-- WHAT THIS TASK INVOLVES --
Exclude all pictures from your copy of the data below, which should otherwise match exactly.

-- RECORDS FOR THIS TASK --
##############################

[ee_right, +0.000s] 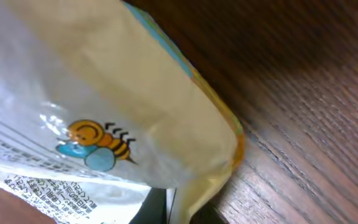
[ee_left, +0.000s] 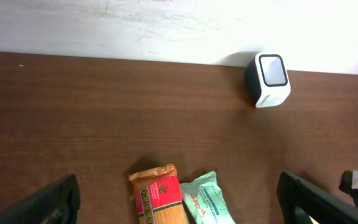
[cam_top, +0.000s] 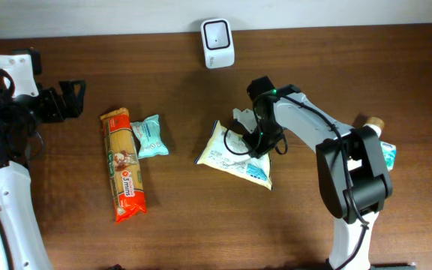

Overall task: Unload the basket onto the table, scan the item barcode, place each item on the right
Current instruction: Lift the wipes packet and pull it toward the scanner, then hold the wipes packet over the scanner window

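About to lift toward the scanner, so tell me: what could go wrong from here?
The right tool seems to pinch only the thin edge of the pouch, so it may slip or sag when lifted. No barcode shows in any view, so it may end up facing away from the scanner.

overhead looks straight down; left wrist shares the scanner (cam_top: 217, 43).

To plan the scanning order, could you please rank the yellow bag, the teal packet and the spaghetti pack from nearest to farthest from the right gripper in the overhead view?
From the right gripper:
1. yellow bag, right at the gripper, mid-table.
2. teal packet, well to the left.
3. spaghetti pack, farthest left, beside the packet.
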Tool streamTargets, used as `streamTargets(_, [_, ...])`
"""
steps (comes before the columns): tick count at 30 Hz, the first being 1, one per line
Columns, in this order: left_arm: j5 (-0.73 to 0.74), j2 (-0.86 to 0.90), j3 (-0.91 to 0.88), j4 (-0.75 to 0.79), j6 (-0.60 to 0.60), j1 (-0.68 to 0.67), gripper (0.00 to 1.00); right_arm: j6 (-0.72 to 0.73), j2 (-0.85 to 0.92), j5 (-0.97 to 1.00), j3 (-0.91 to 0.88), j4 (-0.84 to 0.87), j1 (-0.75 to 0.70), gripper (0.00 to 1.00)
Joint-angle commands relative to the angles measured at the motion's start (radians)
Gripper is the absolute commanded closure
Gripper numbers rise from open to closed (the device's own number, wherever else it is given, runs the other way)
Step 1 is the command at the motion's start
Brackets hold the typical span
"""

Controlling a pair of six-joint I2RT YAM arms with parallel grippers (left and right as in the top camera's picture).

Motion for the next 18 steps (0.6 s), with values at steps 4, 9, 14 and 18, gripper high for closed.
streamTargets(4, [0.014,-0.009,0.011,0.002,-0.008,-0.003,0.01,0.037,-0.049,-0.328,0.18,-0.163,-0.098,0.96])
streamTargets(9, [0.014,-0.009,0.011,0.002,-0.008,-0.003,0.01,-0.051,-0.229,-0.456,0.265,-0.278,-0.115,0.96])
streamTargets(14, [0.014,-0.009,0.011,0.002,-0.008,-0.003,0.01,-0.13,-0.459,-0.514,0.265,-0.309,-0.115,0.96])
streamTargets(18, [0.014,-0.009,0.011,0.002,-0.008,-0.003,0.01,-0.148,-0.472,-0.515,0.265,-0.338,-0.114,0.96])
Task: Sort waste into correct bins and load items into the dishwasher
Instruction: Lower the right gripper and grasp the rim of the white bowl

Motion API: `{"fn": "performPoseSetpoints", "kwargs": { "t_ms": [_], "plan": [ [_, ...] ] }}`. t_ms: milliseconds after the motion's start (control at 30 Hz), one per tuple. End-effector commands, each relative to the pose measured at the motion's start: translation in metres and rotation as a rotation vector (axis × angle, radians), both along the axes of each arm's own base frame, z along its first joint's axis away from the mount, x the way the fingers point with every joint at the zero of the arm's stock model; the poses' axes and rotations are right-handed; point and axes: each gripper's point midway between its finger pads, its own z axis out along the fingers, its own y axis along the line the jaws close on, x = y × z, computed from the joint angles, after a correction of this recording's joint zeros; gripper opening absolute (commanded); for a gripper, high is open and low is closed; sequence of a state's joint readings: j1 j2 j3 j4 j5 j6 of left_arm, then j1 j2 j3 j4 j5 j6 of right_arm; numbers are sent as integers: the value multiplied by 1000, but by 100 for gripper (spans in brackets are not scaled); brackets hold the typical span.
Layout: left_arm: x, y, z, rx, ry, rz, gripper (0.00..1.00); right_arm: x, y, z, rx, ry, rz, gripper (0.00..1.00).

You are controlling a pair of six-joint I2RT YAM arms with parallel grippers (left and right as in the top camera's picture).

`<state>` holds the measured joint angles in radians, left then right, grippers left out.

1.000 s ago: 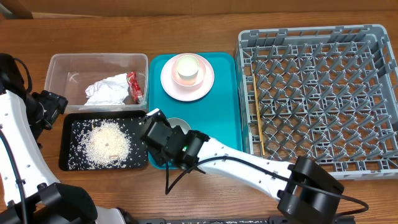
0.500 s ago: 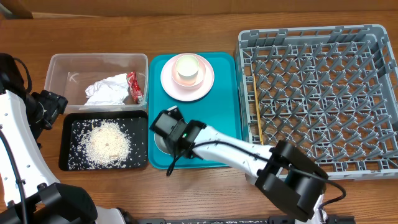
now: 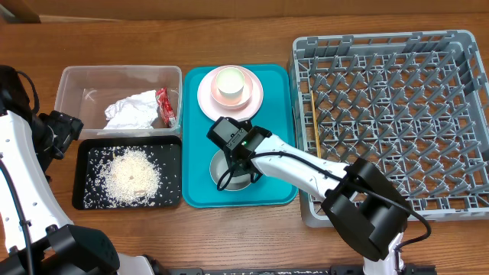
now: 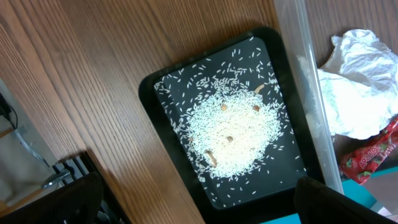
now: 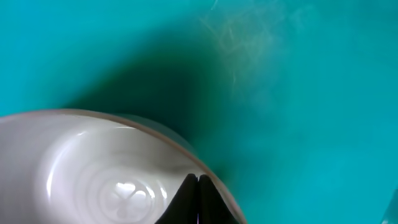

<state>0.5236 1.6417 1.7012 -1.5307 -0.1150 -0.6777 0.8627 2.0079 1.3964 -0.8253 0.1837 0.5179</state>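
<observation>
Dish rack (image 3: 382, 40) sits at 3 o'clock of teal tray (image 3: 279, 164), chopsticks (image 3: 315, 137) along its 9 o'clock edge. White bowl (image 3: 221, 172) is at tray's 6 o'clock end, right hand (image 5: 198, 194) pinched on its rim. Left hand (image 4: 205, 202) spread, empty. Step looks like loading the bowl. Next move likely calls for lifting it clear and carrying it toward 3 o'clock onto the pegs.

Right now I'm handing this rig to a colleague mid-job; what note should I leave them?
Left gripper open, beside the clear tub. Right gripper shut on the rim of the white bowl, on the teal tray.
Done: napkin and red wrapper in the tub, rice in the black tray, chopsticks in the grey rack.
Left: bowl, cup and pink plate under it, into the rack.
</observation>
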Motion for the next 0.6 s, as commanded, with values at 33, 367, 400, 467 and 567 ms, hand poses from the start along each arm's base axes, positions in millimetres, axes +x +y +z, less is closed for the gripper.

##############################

-- THE ANSWER --
[ee_right, +0.000s] 
[ee_left, +0.000s] 
[cam_top, +0.000s] 

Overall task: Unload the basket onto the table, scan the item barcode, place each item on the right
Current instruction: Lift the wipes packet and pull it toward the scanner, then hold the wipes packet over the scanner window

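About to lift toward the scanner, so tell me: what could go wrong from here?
The right tool seems to pinch only the thin edge of the pouch, so it may slip or sag when lifted. No barcode shows in any view, so it may end up facing away from the scanner.

overhead looks straight down; left wrist shares the scanner (cam_top: 217, 43).

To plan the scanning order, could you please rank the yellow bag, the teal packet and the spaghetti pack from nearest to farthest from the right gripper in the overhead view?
From the right gripper:
1. yellow bag, right at the gripper, mid-table.
2. teal packet, well to the left.
3. spaghetti pack, farthest left, beside the packet.
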Tool streamTargets, used as `streamTargets(_, [_, ...])`
"""
steps (comes before the columns): tick count at 30 Hz, the first being 1, one per line
Columns, in this order: left_arm: j5 (-0.73 to 0.74), j2 (-0.86 to 0.90), j3 (-0.91 to 0.88), j4 (-0.75 to 0.79), j6 (-0.60 to 0.60), j1 (-0.68 to 0.67), gripper (0.00 to 1.00); right_arm: j6 (-0.72 to 0.73), j2 (-0.85 to 0.92), j5 (-0.97 to 1.00), j3 (-0.91 to 0.88), j4 (-0.84 to 0.87), j1 (-0.75 to 0.70), gripper (0.00 to 1.00)
Joint-angle commands relative to the angles measured at the motion's start (radians)
Gripper is the absolute commanded closure
Gripper numbers rise from open to closed (the device's own number, wherever else it is given, runs the other way)
Step 1 is the command at the motion's start
Brackets hold the typical span
"""

Controlling a pair of six-joint I2RT YAM arms with parallel grippers (left and right as in the top camera's picture).

Motion for the next 18 steps (0.6 s), with values at steps 4, 9, 14 and 18, gripper high for closed.
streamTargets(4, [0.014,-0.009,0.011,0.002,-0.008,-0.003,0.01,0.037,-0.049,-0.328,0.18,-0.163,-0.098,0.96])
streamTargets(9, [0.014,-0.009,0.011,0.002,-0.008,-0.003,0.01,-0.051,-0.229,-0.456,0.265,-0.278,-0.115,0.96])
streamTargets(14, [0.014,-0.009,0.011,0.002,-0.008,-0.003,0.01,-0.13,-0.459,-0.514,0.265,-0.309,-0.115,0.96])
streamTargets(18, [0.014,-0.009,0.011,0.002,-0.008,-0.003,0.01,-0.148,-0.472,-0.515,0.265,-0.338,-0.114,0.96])
Task: Sort waste into correct bins and load items into the dishwasher
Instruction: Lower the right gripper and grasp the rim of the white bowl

Motion API: `{"fn": "performPoseSetpoints", "kwargs": { "t_ms": [_], "plan": [ [_, ...] ] }}`. t_ms: milliseconds after the motion's start (control at 30 Hz), one per tuple. End-effector commands, each relative to the pose measured at the motion's start: translation in metres and rotation as a rotation vector (axis × angle, radians), both along the axes of each arm's own base frame, z along its first joint's axis away from the mount, x the way the fingers point with every joint at the zero of the arm's stock model; the poses' axes and rotations are right-handed; point and axes: each gripper's point midway between its finger pads, its own z axis out along the fingers, its own y axis along the line the jaws close on, x = y × z, computed from the joint angles, after a correction of this recording's joint zeros; gripper opening absolute (commanded); for a gripper, high is open and low is closed; sequence of a state's joint readings: j1 j2 j3 j4 j5 j6 of left_arm, then j1 j2 j3 j4 j5 j6 of right_arm; numbers are sent as integers: the value multiplied by 1000, but by 100 for gripper (spans in brackets are not scaled); brackets hold the typical span.
Layout: left_arm: x, y, z, rx, ry, rz, gripper (0.00..1.00); right_arm: x, y, z, rx, ry, rz, gripper (0.00..1.00).

You are controlling a pair of six-joint I2RT YAM arms with parallel grippers (left and right as in the top camera's picture).

`<state>` holds the measured joint angles in radians, left then right, grippers left out.

1.000 s ago: 
0.500 s ago: 
now: 
now: 
now: 

<state>0.5236 1.6417 1.7012 -1.5307 -0.1150 -0.6777 0.8627 2.0079 1.3964 -0.8253 0.1837 0.5179</state>
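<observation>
Dish rack (image 3: 382, 40) sits at 3 o'clock of teal tray (image 3: 279, 164), chopsticks (image 3: 315, 137) along its 9 o'clock edge. White bowl (image 3: 221, 172) is at tray's 6 o'clock end, right hand (image 5: 198, 194) pinched on its rim. Left hand (image 4: 205, 202) spread, empty. Step looks like loading the bowl. Next move likely calls for lifting it clear and carrying it toward 3 o'clock onto the pegs.

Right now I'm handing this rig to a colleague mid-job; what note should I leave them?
Left gripper open, beside the clear tub. Right gripper shut on the rim of the white bowl, on the teal tray.
Done: napkin and red wrapper in the tub, rice in the black tray, chopsticks in the grey rack.
Left: bowl, cup and pink plate under it, into the rack.
</observation>
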Motion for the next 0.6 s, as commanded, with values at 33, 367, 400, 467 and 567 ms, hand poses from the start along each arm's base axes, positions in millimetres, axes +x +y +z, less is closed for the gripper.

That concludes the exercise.